Modeling of conditions and study of parameters of technological processes, implementation of which can provide extraction of additional marketable products, was carried out in several stages:

• collection and processing of all information received from the enterprise on the mining of complex structural rock blocks received from the mining massif and technological equipment;
• verification of the integrity of uploads from provided databases;
• preparation of initial data presented in the form of distribution of the rock mass structure indicators, elements of working processes of the mining and engineering system, tied to specific points of space and time;
• modeling of conditions and research of technological processes parameters based on the regularities identified at the first stage;
• preparation of conclusions based on the data analysis on possible scenarios for the development of complex structural rock blocks to determine the types of possible losses and their quantitative indicators.
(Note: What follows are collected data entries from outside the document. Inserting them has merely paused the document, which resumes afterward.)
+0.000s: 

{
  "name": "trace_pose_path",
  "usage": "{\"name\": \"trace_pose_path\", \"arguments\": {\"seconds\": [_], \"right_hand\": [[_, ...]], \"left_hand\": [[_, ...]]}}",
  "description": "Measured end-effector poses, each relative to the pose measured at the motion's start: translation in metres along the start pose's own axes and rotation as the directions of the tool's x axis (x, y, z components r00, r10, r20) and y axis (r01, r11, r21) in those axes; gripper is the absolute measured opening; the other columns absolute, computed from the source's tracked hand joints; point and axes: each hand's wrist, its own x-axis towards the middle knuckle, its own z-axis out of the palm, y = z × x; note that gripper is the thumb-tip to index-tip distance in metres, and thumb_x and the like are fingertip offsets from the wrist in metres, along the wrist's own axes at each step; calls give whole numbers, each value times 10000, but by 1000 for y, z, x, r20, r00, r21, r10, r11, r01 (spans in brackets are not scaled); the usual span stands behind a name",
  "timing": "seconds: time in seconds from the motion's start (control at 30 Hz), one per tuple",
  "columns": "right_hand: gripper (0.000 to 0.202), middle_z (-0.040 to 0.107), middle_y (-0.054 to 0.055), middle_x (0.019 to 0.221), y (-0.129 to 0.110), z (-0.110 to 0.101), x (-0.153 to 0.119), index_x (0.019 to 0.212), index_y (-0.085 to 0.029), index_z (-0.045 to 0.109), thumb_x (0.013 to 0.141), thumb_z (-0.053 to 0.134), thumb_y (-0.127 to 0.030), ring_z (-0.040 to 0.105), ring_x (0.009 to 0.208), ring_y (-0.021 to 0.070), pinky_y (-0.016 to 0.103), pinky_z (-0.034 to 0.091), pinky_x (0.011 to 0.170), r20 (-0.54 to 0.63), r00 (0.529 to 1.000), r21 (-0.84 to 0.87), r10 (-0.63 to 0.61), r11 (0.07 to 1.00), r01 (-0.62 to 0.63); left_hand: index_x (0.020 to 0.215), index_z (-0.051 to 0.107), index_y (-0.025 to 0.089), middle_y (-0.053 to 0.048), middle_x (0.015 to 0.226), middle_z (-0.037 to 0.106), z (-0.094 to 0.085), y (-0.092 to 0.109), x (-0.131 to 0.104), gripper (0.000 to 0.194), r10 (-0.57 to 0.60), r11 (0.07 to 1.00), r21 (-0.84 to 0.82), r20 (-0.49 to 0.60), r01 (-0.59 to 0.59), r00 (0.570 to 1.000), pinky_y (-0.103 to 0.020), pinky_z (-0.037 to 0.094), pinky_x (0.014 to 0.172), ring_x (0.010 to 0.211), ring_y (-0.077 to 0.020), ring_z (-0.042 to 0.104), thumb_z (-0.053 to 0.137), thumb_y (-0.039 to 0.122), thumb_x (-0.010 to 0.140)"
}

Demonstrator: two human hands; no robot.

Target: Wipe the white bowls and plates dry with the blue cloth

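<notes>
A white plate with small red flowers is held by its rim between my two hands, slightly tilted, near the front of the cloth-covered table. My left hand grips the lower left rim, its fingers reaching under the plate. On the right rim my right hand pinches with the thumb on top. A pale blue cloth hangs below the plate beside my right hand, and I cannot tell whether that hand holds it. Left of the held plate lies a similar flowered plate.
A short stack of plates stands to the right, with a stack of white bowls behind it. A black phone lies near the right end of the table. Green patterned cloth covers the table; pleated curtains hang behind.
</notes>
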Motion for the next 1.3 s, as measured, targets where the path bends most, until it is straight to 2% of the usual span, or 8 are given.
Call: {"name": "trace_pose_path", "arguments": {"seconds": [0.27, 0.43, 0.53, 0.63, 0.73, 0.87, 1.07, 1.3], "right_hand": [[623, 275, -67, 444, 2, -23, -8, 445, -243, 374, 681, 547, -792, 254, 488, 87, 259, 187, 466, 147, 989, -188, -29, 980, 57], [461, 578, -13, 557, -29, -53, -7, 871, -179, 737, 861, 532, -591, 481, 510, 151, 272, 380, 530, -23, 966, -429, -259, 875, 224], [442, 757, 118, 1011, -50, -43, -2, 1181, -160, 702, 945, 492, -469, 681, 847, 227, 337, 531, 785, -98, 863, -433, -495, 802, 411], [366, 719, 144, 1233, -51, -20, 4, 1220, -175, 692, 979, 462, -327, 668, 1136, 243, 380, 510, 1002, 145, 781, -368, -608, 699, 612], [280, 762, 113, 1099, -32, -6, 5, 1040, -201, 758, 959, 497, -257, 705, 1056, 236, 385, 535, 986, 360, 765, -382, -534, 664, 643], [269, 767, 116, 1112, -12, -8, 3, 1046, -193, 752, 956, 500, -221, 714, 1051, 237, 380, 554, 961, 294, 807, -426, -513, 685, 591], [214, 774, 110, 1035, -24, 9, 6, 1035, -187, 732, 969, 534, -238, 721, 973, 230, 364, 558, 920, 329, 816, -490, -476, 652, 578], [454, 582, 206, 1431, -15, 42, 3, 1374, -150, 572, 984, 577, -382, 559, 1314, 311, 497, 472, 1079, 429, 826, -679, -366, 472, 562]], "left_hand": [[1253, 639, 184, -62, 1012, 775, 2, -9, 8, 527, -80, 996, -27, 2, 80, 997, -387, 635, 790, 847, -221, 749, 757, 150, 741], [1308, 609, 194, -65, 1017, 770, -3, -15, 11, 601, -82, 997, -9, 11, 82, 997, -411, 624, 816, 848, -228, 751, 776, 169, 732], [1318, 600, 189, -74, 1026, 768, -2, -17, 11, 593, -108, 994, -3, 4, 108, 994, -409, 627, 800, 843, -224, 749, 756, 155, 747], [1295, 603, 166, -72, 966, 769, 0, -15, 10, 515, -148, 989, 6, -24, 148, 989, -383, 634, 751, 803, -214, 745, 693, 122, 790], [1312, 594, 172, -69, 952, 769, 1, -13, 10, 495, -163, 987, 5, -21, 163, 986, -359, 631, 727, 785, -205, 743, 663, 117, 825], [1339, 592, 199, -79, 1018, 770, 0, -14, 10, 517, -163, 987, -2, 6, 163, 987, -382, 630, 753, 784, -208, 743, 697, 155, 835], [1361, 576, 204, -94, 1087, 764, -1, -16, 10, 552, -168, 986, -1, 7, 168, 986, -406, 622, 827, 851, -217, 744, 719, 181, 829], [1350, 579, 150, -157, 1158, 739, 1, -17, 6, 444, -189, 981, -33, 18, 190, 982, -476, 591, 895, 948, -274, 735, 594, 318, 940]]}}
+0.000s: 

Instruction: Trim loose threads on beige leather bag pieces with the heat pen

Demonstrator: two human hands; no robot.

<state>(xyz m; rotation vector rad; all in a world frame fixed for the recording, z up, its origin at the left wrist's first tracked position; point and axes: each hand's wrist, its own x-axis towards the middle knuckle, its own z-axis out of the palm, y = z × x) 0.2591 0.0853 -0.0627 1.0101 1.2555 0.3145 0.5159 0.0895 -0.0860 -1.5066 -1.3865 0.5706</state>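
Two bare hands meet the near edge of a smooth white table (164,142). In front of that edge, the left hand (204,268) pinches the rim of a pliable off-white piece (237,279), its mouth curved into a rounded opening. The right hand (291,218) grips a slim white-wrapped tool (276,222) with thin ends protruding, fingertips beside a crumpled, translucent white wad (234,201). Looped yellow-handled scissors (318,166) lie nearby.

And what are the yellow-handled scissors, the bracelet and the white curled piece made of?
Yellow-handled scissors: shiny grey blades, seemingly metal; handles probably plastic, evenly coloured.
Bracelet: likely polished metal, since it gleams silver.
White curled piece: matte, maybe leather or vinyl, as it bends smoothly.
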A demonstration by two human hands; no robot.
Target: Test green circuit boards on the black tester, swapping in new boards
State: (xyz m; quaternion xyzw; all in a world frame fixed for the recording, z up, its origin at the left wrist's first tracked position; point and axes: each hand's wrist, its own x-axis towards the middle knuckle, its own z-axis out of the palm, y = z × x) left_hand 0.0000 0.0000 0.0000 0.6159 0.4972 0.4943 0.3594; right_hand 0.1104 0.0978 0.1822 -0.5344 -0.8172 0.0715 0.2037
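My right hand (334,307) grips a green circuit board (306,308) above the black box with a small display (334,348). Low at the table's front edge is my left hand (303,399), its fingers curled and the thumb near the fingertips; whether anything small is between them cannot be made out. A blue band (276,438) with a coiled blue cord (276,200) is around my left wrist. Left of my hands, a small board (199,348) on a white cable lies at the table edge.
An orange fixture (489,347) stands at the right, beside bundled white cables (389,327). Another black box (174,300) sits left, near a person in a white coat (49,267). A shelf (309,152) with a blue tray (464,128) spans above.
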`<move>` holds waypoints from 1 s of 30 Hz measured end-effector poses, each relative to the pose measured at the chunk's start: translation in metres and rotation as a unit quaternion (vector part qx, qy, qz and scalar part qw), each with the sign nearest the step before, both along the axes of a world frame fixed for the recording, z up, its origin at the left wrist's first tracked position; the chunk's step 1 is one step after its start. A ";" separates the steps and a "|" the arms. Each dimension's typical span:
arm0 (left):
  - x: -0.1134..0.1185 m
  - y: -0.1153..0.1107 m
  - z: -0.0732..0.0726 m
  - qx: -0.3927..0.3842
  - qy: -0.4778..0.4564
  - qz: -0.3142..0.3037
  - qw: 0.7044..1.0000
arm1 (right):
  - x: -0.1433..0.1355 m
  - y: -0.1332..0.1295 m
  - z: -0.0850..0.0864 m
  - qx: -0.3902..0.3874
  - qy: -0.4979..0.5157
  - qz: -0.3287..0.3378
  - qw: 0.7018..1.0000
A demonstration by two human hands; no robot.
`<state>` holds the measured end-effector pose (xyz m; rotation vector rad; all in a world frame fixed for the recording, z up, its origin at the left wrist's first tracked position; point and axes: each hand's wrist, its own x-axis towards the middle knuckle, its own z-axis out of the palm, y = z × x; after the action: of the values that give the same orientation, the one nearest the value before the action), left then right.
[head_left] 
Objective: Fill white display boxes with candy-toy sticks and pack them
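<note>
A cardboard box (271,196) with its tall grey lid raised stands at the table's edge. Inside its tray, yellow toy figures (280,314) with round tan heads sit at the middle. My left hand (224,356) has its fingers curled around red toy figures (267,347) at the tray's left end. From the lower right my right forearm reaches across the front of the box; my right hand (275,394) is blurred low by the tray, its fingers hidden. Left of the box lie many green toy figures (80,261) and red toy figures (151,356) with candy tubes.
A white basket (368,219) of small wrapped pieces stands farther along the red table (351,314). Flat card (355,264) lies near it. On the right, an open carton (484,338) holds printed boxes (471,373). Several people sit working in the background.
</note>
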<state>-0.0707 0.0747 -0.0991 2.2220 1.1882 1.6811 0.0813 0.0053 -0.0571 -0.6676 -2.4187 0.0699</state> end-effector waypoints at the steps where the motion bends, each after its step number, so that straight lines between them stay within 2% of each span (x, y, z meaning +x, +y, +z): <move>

Taking into account the data available to the enterprise, as well as the geological and industrial type of ores to be mined, the list of required data included:

• maps of magnetic iron content distribution by mined blocks, drawn up at the annual planning stage;
• maps of magnetic iron content distribution over mined blocks, based on drill and blast logging data;
• block layout on the pit plan;
• instructions adopted at the enterprise for determining, accounting and standardization of production losses;
• ore control station performance statistics;
• loss reports;
• data on ore types and their characteristics (study);
• data on wells of the exploration stage at the deposit, which are the basis for building the initial block model;
• current ore quality requirements at the beneficiation plant;
• list of attributes (magnetic iron content, sulfur content, enrichment, lithology);
• data on mining, loading and transportation means used;
• dispatching system data (number of machines sent to dump, ore stockpile, SMS with linkage to faces).

At the stage of initial data preparation for modeling, the integrity of database uploads was checked, which consisted in determining the presence of information on spatial position and hole parameters. In addition, a cross-check was performed to verify the consistency of the same information presented in different records of different database tables.

At the initial stage of resource model preparation, it was decided to use data from the enterprise's block model, however, during the analysis of the logging data by blocks, including the search for substandard thickness of interlayers, taking into account the peculiarities of ore depo-sits occurrence and annual mining decline, the discrepancy between the block model data and hole logging results was established (Fig.1). In the course of modeling, this may lead to a mismatch between the actual production volumes and the modeling results.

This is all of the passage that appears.